# Christchurch NZEVA Group Meeting Open Garage Simon's Wed 12th Sept 7:30-9:00ish



## djmjnewton (Aug 14, 2008)

Host for the next evening 



Simon Wilkinson from NZ Electric Vehicles

Wed 12th Sept 7:30-9:00ish
133 Easterbrook Road
Rangiora

Great to see the new EV on the road the other night. Fantastic to hear about and then see the inaugural advertising of a new solar power panel generation venture.
Simon from NZ Electric Vehicles has kindly agreed to show us his garage and stuff. We all know he is a very keen promoter for EVs and has some great kit.

His address is ……

http://maps.google.co.nz/maps?q=133+Easterbrook+Road&hl=en&ll=-43.34155,172.581804&spn=0.01225,0.028346&sll=-43.340546,172.582086&sspn=0.001539,0.003543&t=h&hn ear=133+Easterbrook+Rd,+Fernside+7691,+Canterbury& z=16




Great to see any and all.

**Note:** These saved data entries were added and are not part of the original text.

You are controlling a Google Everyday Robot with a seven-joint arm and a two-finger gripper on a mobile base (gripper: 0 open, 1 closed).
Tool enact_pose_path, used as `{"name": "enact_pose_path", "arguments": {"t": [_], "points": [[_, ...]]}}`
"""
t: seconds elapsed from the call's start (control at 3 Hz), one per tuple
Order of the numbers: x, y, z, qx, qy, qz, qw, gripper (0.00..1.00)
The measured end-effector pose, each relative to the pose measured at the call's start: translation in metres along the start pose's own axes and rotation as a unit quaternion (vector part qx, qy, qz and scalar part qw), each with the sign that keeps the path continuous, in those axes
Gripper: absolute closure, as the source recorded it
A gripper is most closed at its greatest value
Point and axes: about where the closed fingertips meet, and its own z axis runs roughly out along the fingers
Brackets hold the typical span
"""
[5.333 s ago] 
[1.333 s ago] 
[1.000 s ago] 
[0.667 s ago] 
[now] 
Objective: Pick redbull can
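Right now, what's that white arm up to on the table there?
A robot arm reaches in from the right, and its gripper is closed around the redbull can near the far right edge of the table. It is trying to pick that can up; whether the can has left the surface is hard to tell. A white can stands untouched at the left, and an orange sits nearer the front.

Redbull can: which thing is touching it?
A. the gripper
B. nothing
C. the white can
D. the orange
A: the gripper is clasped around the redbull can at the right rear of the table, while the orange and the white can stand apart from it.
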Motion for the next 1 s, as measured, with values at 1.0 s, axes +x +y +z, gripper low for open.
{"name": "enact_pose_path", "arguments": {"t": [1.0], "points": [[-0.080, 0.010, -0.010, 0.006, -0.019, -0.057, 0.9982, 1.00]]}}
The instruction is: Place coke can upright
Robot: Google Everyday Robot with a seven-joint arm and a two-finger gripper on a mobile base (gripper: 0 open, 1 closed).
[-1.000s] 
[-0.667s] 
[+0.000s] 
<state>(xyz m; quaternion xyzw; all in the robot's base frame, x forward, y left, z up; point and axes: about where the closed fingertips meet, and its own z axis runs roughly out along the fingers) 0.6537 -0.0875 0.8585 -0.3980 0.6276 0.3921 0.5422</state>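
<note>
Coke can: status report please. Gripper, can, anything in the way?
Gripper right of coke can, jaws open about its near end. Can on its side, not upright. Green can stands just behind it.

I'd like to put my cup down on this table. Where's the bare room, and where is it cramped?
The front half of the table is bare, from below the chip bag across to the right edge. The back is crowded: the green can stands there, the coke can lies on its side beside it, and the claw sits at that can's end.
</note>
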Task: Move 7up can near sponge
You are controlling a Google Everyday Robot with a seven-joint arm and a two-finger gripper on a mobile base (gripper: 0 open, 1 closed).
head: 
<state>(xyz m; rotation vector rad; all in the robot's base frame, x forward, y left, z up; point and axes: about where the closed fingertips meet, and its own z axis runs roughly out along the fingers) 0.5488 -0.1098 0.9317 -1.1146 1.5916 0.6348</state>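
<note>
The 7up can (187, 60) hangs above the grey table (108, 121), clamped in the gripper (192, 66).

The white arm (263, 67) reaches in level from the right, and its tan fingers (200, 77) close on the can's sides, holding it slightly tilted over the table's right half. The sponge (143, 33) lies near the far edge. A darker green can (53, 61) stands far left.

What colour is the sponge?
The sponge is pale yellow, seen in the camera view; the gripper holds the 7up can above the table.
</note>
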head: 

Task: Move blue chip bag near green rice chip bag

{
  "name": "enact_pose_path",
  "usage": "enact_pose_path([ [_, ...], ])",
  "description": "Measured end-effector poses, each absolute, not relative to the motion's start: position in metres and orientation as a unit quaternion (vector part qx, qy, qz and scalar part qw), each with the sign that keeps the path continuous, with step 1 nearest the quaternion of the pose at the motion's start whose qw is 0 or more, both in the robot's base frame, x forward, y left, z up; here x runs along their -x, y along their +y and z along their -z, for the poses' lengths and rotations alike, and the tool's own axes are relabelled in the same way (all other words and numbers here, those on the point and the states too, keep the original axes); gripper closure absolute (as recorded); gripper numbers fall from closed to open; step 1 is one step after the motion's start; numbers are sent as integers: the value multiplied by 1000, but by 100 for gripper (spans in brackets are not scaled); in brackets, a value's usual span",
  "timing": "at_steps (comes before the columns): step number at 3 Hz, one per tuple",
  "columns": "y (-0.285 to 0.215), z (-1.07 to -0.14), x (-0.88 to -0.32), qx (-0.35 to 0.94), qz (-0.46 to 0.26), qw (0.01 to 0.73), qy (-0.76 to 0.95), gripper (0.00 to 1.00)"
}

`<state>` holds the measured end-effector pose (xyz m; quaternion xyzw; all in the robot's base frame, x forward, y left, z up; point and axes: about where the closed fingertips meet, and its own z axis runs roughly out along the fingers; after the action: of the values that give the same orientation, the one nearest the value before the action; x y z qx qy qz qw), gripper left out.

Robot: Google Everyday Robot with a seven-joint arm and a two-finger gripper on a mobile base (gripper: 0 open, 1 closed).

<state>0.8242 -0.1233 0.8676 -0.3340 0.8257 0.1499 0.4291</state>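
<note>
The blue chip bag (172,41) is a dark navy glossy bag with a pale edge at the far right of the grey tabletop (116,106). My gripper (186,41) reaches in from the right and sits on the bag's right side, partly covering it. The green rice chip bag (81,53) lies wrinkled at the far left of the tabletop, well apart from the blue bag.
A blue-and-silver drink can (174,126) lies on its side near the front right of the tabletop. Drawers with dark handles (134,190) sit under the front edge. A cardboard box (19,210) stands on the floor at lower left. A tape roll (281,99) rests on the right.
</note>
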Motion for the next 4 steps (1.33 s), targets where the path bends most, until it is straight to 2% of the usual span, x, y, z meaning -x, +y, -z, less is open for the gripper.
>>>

If anyone wants to host a meeting as a change of scene then all you need to do is offer and it will happen.


Good to see all the new faces at the last meeting as well as those more familiar ones. 



As usual any and all persons are very welcome to attend. No matter what stage you are at in the conversion process we hope that by sharing the knowledge we have developed from owning and driving EV's we can make your EV less expensive with less uncertainty than ours have been..

Best regards

David Newton


----------



## KiwiCatherineJemma (Sep 5, 2012)

I should be at the club meeting tonight and will hopefully make contact with someone able to be filmed in the daylight, sometime in the next few days...I have some footage already but am really keen to get some daylight video of a road legal EV whizzing along etc. I will have a camera and extra lights with me tonight, if anyone who wants to be filmed is there tonight with their EV, but darkness outside limits the options available to get good pictures.


----------



## Plymouth60 (Sep 4, 2012)

Thanks Simon for an enjoyable evening.
It was the first time I have attended, and it was great to meet so many like minded people.

Cheers
John


----------